L'article 39/82, § 1er, alinéa 1er, dispose que, lorsqu'un acte d'une autorité administrative est susceptible d'annulation en vertu de l'article 39/2, le conseil est seul compétent pour ordonner la suspension de son exécution.
Le paragraphe 2, alinéa 1er, précise que la suspension de l'exécution ne peut être ordonnée que si des moyens sérieux susceptibles de justifier l'annulation de l'acte contesté sont invoqués et à la condition que l'exécution immédiate de l'acte risque de causer un préjudice grave difficilement réparable.
Aux termes de l'article 39/84, alinéa 1er, lorsque le conseil est saisi d'une demande de suspension d'un acte conformément à l'article 39/82, il est seul compétent, au provisoire et dans les conditions prévues à l'article 39/82, § 2, alinéa 1er, pour ordonner toutes les mesures nécessaires à la sauvegarde des intérêts des parties ou des personnes qui ont intérêt à la solution de l'affaire, à l'exception des mesures qui ont trait à des droits civils.
L'article 63, alinéa 2, de la même loi prévoit que les décisions administratives prises en application des articles 3, 7, 11, 19 du titre II, chapitre II, et des articles 74/11 et 74/14 du titre IIIquater ne sont pas susceptibles d'une demande en référé sur la base de l'article 584 du Code judiciaire.
Ces dispositions de la loi du 15 décembre 1980, qui confèrent au conseil du contentieux des étrangers le pouvoir d'ordonner, dans le cadre d'un référé administratif et dans les conditions prévues à l'article 39/82, § 2, alinéa 1er, la suspension de l'exécution des décisions individuelles qu'il a le pouvoir d'annuler et, au provisoire, toutes les mesures nécessaires à la sauvegarde des intérêts des parties ou des personnes qui ont intérêt à la solution de l'affaire, ne dérogent pas au pouvoir de juridiction, que les juridictions judiciaires puisent dans
les articles 144 et 145 de la Constitution, sur les contestations relatives aux droits subjectifs civils et, sauf les exceptions établies par la loi, politiques.
En vertu de l’article 159 de la Constitution, les juridictions contentieuses ont le pouvoir et le devoir de vérifier la légalité interne et la légalité externe de tout acte administratif sur lequel est fondée une demande, une défense ou une exception.
Tel est le cas du juge judiciaire saisi d’une action destinée à prévenir ou réparer une atteinte portée fautivement par l’autorité administrative, dans l’exercice de son pouvoir discrétionnaire, à un droit subjectif, quand bien même l’autorité aurait-elle agi en application de la loi du 15 décembre 1980.

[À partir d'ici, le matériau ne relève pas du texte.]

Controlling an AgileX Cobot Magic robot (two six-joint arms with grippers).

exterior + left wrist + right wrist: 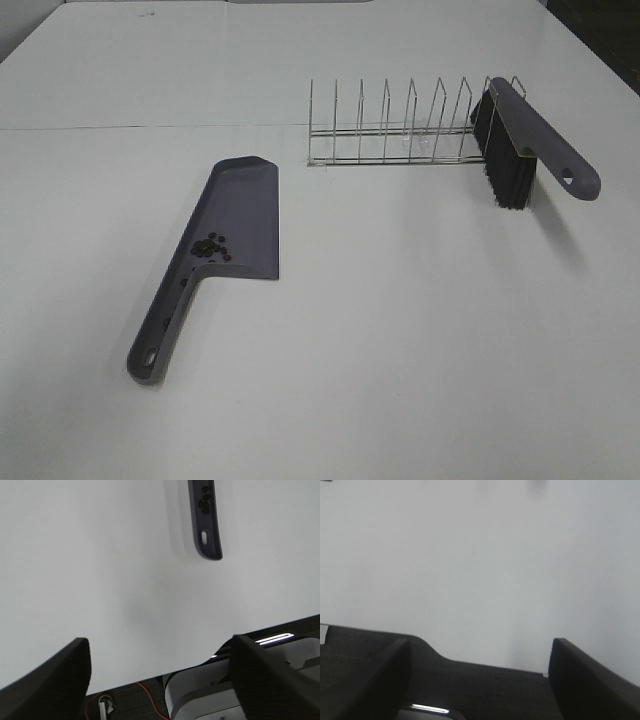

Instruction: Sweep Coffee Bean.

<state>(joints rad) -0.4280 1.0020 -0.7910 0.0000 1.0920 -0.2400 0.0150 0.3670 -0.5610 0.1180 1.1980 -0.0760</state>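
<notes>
- the white table (400, 350) is matte and plain. only the high camera takes in all of it, and neither arm shows up there
- the wire rack (400, 125) is thin shiny metal with a row of upright dividers. it sits toward the far edge, right of the middle, and only the high view catches it
- the grey plastic dustpan (240, 215) is a flat tray with a long handle ending in a hanging slot. it lies left of the middle, handle pointing at the near left corner. the left wrist view gets only the handle end (206, 520)
- the brush (520, 140) has a grey plastic handle and black bristles and leans on the rack's right end. neither wrist view shows it
- the left gripper (160, 680) has dark matte fingers spread wide, holding nothing, out by the near edge
- the right gripper (480, 680) is the same deal, spread wide and empty, and its camera sees mostly bare table plus the edge
- the coffee bean (210, 248) cluster, tiny dark roundish bits, sits in the dustpan where tray meets handle. a few are down in the handle channel (204, 500)
</notes>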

L'arrêt constate que le défendeur, qui s’est vu refuser le visa demandé pour faire des études et a formé contre ce refus un recours en suspension et en annulation toujours pendant devant le conseil du contentieux des étrangers, demandait aux juridictions judiciaires statuant en référé d’enjoindre au demandeur de prendre une nouvelle décision sur sa demande de visa ; il énonce que, à première vue, la compétence de délivrer les visas pour études conférée au demandeur par l’article 58 de la loi du 15 décembre 1980, dans la version applicable au litige, n’est pas complètement liée et que ni le droit fondamental à l’éducation et à l’instruction dont bénéficie le défendeur en vertu de l’article 14 de la Charte des droits fondamentaux de l’Union européenne ni d’autres droits fondamentaux et dispositions ne lui confèrent un droit subjectif au visa et au séjour pour études.

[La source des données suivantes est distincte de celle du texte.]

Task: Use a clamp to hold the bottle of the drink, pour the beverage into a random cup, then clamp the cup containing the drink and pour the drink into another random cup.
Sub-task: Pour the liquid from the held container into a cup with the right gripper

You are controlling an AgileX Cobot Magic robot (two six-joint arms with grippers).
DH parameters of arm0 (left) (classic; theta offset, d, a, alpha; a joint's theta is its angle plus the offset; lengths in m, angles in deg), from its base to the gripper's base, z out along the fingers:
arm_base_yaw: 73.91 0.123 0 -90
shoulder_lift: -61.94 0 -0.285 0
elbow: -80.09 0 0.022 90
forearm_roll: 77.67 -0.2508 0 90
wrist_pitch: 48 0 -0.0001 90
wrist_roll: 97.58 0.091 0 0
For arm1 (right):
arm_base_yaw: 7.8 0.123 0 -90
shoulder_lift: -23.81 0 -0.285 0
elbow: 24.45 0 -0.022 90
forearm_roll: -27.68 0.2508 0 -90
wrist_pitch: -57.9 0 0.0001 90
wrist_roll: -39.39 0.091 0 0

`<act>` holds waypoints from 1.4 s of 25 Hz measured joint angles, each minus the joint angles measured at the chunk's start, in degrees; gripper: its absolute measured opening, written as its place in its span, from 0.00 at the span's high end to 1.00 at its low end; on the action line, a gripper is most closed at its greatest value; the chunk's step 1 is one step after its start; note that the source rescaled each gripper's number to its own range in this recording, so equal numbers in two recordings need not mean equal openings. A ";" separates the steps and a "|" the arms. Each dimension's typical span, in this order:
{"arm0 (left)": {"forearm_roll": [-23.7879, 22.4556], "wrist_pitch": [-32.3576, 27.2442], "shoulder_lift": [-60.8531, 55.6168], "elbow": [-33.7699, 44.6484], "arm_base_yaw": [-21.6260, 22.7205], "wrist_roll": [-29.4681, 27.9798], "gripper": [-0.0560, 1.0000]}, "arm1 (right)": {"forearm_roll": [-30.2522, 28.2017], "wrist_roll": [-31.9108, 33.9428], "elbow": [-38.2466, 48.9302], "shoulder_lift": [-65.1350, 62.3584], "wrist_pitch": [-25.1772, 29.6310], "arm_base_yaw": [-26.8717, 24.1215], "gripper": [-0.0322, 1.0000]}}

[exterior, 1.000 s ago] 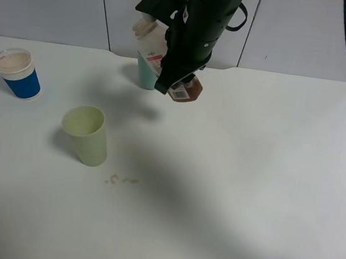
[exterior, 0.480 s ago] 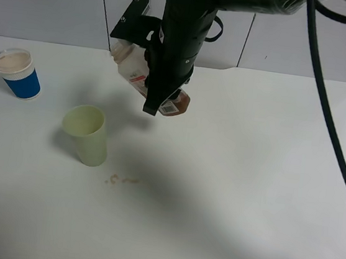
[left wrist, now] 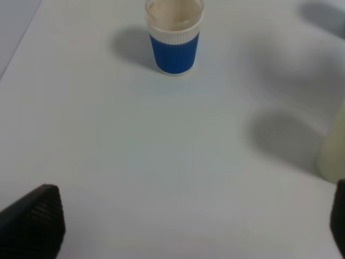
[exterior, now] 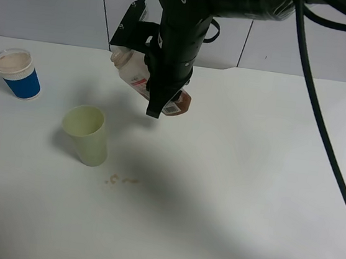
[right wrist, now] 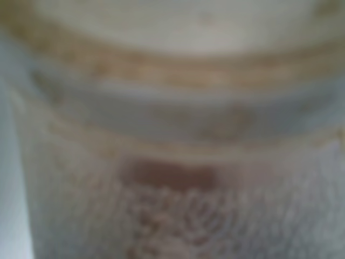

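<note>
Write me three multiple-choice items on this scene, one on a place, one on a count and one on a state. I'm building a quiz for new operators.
1. In the high view, where does the blue paper cup stand relative to the pale yellow-green tumbler?
A. Farther back and to the left.
B. Nearer the front, to the right.
C. Inside it.

2. How many cups show on the table in the high view?
A. One.
B. Two.
C. Four.

3. What state is the bottle in?
A. Upright on the table.
B. Tilted in the air, in the jaws of the right gripper.
C. Lying flat on the table.

Key:
1 A, the blue cup sits near the far left edge, behind the tumbler.
2 B, only those two cups are visible.
3 B, it hangs tilted above the table, neck to the left.
</note>
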 joint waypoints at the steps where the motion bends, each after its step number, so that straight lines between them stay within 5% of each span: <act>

Il considère toutefois que, à première vue, dès lors que l’ « obligation de motivation adéquate » résultant des articles 2 et 3 de la loi du 29 juillet 1991 garantit « le respect du droit fondamental à l’éducation prévu par l’article 14 de la Charte », le défaut de motivation adéquate du refus du visa, constaté par les motifs vainement critiqués par la troisième branche du moyen, porte atteinte à ce droit fondamental du défendeur, partant, que le refus du visa est illégal.
Par ces énonciations, l’arrêt décide légalement que « l’ ‘objet véritable’ [de la demande du défendeur] est d’obtenir la protection de ce droit à l’instruction lésé ».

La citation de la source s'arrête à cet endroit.